FamilySearch / gedcomx

An open data model and an open serialization format for exchanging genealogical data.
http://www.gedcomx.org
Apache License 2.0
354 stars 68 forks source link

Adding an identifers list Relationship ... and possibly Event and SourceDescription? #231

Closed thomast73 closed 11 years ago

thomast73 commented 11 years ago

In developing the GEDCOM X model, we have needed to associate instances of an object with other data -- either because that other data is another representation of this data (e.g., other aliases, or a representation in an external system), or because the can be grouped with other items by a common abstraction (e.g., several PlaceDescription instances that describe the same place). In the three cases such issues have been directly addressed in the GEDCOM X model -- in Person, PlaceDescription, and Agent -- we have added an identifiers list to meet these needs.

We have recently identified some similar needs for instances of Relationship as it will be in used our FamilySearch Platform API (e.g., persistent id, deprecated ids resulting from a merge, etc.) We are, therefore, proposing we add an identifiers list to the Relationship definition.

We can also see the possibility of similar needs for the Event and SourceDescription objects -- needs that could be addressed by adding an identifiers list to these object definitions.

We would like to solicit any thoughts you have on adding identifiers to Relationship?

We would also like to know if you have strong feelings about whether identifiers might be needed in Event and/or SourceDescription?

EssyGreen commented 11 years ago

Personally I believe that an identifier is useful since it indicates that one object is different from another even tho' it might appear not to be by looking at its data. ... However, I find having to manage lists of identifiers nullifies this benefit and instead adds complexity because whenever we are looking at a particular object we need to check for any other object of the same type which might also have the same identifier to get the full picture.

So I'd like to ask why we have to have a multiplicity of identifiers for any particular object?

mikkelee commented 11 years ago

So I'd like to ask why we have to have a multiplicity of identifiers for any particular object?

I believe the original motivation for the identifier lists is to be able to associate a given entity with multiple authorities & repositories. So a Person in your database can have a FamilySearch identifier, a Geni identifier, a RootsWeb identifier, etc. A Place can have a DigDag identifier, an OpenStreetMap identifier, etc.

The motivation behind the use of identifiers as normalization points was discussed in #79 & #220 for PlaceDescriptions, where the identifiers afaik so far are intended to be used to say that multiple PlaceDescriptions refer to the same canonical place.

Please correct me if I'm wrong!

This then also makes it possible to have two instances of the same historical person in your dataset, which are linked by their identifiers. Is this an intended consequence? That almost makes it look like n-tier conclusions (which I like the idea of a lot).

stoicflame commented 11 years ago

@mikkelee is correct. Thanks for your response. And, yes, we intend to use identifiers to support n-tiered implementations, but we still have some work to codify that.

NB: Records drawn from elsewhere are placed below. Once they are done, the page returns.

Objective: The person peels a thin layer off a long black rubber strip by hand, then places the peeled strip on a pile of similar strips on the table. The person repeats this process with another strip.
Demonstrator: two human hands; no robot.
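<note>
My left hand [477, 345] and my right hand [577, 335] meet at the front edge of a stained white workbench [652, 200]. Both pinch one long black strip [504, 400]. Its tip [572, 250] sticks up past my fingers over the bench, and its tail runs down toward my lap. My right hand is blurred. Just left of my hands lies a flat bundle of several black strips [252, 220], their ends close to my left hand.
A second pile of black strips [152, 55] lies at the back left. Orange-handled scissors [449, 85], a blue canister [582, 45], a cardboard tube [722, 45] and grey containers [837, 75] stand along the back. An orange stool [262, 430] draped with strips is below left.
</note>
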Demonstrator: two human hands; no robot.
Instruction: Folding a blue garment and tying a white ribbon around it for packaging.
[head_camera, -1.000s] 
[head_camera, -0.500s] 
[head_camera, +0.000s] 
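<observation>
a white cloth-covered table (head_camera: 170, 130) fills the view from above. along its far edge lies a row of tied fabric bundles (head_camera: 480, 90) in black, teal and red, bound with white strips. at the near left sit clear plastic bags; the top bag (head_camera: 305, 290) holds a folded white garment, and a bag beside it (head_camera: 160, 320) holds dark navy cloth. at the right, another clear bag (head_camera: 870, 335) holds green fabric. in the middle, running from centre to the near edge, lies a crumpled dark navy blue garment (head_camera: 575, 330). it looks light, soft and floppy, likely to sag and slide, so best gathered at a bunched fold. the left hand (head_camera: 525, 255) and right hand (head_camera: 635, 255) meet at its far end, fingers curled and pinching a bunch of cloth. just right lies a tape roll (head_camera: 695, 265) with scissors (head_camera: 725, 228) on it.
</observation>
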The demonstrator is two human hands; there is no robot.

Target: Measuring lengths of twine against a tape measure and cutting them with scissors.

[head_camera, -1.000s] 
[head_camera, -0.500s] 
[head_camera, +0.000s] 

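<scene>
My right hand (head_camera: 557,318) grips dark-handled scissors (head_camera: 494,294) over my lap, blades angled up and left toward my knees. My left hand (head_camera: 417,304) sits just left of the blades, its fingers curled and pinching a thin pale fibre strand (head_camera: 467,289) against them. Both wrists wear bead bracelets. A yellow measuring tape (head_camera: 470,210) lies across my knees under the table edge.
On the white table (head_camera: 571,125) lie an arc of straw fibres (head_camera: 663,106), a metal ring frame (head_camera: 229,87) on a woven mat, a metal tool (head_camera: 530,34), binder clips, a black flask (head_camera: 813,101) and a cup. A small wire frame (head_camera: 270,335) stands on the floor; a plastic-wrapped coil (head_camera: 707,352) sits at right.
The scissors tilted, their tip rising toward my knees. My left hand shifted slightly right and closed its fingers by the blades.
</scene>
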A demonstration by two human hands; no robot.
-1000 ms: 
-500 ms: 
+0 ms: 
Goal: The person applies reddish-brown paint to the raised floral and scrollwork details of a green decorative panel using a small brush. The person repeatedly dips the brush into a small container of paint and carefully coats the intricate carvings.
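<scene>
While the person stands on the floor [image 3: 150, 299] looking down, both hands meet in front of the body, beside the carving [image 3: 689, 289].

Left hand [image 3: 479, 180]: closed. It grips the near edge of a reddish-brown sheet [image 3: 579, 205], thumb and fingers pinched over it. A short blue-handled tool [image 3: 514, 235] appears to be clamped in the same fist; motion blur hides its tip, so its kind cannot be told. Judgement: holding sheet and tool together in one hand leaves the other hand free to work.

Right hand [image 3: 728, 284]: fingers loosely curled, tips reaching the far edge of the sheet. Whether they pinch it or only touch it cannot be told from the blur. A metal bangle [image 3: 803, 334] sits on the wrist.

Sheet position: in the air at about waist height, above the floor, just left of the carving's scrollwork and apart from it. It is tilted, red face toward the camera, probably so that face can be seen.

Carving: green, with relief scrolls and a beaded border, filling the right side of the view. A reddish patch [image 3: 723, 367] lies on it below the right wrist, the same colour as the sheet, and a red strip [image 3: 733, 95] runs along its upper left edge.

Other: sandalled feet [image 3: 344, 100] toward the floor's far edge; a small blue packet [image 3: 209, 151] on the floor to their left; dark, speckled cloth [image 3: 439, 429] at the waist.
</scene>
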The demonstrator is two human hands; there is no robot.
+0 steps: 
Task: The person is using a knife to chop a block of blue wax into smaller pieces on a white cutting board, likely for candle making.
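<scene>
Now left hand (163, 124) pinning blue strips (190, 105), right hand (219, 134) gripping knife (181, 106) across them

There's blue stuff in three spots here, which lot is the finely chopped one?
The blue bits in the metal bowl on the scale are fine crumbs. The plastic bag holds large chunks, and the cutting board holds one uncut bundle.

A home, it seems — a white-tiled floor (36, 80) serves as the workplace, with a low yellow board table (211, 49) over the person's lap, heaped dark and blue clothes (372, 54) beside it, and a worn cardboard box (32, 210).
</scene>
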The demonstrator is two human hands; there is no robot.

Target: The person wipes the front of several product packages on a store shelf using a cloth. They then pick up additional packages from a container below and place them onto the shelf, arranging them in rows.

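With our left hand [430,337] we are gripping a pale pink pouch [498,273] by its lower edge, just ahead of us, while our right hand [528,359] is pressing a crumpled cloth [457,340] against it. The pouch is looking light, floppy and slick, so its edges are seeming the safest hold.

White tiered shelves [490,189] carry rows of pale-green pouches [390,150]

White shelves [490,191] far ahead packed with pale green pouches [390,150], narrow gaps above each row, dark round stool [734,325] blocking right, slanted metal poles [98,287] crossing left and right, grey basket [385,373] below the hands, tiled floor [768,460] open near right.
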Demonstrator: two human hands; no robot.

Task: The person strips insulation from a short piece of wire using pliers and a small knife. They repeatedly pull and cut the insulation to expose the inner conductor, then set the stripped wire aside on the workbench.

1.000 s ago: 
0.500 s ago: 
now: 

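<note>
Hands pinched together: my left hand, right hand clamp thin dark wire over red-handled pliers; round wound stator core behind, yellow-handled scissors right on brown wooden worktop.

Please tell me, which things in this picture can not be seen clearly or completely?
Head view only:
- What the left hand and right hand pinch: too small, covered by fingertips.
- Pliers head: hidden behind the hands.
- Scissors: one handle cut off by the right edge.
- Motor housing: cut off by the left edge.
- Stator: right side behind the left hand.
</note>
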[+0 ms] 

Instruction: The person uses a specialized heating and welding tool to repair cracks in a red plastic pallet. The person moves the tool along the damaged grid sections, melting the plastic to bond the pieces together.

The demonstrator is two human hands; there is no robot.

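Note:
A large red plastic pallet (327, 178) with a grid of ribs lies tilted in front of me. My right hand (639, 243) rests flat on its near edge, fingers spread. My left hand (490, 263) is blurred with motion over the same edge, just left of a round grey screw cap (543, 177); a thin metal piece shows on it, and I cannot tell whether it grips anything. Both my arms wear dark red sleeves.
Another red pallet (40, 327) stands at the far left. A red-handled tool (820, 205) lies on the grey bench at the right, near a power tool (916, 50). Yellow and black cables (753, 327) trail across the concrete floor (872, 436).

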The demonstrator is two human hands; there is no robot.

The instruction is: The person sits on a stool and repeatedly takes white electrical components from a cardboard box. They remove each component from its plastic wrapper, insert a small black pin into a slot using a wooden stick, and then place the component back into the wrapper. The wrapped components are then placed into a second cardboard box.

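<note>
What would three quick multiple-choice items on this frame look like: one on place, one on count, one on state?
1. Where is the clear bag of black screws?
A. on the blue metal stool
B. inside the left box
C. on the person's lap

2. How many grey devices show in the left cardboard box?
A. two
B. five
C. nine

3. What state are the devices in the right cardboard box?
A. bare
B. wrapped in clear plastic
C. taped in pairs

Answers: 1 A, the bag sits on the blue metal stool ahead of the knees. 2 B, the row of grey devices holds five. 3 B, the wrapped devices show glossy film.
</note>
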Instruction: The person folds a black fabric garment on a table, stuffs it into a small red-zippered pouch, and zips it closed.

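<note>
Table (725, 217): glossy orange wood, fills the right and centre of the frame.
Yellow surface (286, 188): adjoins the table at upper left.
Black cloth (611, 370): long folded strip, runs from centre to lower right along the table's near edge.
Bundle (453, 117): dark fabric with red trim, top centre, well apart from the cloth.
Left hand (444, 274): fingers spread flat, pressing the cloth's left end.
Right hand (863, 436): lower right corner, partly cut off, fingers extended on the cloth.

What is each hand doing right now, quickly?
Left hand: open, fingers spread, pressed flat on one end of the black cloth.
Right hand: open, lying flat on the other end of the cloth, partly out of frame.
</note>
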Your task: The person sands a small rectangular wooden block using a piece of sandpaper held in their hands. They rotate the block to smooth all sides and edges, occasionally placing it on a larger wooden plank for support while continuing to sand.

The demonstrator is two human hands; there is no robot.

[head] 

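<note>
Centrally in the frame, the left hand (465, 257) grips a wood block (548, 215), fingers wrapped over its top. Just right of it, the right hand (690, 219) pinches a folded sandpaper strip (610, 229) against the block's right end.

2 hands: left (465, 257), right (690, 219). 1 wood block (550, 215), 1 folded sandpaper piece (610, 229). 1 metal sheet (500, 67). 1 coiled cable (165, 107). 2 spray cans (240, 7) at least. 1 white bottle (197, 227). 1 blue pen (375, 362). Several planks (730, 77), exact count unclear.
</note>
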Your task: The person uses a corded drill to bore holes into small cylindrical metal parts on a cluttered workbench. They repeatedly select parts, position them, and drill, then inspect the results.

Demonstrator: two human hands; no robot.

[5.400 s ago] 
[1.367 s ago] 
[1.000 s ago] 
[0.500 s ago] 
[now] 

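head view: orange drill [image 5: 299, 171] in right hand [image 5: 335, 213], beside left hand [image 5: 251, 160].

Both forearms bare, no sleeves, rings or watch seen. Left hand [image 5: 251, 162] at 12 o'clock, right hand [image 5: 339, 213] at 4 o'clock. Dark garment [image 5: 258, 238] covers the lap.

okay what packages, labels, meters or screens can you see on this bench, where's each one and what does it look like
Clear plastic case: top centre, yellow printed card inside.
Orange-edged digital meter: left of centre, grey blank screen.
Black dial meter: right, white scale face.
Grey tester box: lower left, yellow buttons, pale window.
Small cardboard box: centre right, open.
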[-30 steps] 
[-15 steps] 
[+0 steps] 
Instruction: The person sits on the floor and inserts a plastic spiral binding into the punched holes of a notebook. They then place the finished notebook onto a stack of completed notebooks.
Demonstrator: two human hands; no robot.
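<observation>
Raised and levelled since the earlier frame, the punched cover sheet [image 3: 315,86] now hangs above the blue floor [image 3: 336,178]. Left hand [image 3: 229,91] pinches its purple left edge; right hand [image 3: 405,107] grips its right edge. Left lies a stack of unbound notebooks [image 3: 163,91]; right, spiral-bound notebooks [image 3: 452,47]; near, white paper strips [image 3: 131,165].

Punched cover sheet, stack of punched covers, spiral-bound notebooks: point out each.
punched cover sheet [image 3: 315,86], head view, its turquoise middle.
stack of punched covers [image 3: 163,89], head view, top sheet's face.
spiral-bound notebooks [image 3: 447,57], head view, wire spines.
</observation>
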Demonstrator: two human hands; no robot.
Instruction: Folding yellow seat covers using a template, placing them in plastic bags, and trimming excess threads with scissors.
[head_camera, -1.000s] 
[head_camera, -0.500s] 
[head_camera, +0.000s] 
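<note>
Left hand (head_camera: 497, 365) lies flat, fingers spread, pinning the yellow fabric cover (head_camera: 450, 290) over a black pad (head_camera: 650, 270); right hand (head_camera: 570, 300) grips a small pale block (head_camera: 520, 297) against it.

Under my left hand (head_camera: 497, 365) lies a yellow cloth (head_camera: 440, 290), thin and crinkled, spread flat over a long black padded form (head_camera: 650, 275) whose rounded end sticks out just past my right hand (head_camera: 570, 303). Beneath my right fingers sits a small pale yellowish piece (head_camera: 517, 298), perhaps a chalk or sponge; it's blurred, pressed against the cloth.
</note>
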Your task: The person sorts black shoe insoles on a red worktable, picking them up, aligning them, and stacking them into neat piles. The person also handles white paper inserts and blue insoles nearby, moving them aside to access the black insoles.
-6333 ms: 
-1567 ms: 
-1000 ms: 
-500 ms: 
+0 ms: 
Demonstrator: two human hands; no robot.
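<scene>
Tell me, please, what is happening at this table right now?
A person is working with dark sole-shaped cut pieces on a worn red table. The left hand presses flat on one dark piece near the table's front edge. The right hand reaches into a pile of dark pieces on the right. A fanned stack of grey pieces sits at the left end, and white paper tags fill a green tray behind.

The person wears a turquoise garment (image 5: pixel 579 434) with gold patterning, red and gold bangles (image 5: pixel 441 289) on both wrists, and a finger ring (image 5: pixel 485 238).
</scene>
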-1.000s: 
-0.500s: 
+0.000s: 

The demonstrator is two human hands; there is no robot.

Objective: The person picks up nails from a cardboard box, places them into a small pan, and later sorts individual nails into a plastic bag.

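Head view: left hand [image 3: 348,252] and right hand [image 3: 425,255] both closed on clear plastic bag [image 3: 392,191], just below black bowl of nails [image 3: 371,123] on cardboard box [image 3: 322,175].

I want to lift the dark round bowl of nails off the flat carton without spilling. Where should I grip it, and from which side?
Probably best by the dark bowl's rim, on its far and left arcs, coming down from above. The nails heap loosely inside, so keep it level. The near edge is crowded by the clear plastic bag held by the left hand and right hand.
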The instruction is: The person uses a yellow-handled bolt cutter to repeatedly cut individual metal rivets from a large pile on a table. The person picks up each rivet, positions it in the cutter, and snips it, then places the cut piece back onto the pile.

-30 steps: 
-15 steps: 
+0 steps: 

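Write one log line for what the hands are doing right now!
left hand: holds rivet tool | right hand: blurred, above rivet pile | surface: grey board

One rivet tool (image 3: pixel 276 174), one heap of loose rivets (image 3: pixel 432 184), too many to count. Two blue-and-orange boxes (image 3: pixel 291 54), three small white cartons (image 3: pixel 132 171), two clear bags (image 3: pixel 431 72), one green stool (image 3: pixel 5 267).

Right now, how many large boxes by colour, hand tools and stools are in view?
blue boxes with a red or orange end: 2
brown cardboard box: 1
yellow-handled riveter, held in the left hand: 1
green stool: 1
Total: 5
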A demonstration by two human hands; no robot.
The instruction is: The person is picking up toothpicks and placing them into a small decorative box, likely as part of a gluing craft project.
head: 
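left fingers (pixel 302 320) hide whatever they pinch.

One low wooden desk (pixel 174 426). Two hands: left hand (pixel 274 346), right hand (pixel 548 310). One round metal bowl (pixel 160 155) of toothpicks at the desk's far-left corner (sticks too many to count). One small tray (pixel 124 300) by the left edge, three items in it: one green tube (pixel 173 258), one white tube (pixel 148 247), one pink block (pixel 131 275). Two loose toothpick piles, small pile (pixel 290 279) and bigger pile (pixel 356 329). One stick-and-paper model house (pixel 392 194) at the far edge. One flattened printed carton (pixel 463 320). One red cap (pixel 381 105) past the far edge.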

@EssyGreen, there is a difference between the id property, which is a single-value property defined as you describe (sometimes referred to as a "fragment identifier"), and the identifiers list, the which purpose is as @mikkelee describes.

mikkelee commented 11 years ago

Thanks!

Thinking on it some more, I worry a bit that using identifiers for n-tier hierarchies of entities is somewhat inflexible without a confidence associated. Say I have person instances A, B, C, & D. I am certain that A & B are the same historical person, and that C & D are the same. But I'm not fully certain that AB and CD are the same (perhaps there is a gap of several years between the sourcers for AB and CD)? There is no way to mark this, as far as I can tell.

Not sure this is correct for this issue or not, but I'm putting it here because it seems to be mainly about the use of identifiers.

stoicflame commented 11 years ago

I might be onto something there... I need to think about it some more.

But, as you say, not on this thread.

EssyGreen commented 11 years ago

Thanks for correcting my understanding @stoicflame . If the identifiers is just an optional list of ad hoc properties which is already used for other entities then I guess it doesn't make it any worse if they are added for any other entity. However, be aware that many systems will not want to cater for such a granular level of objects so I believe it is not likely to be well supported.

thomast73 commented 11 years ago

We have added identifiers to Relationship and the accompanying changes were checked in as 292c5cfc0f2aa8a354668977886c09ccb914fbea.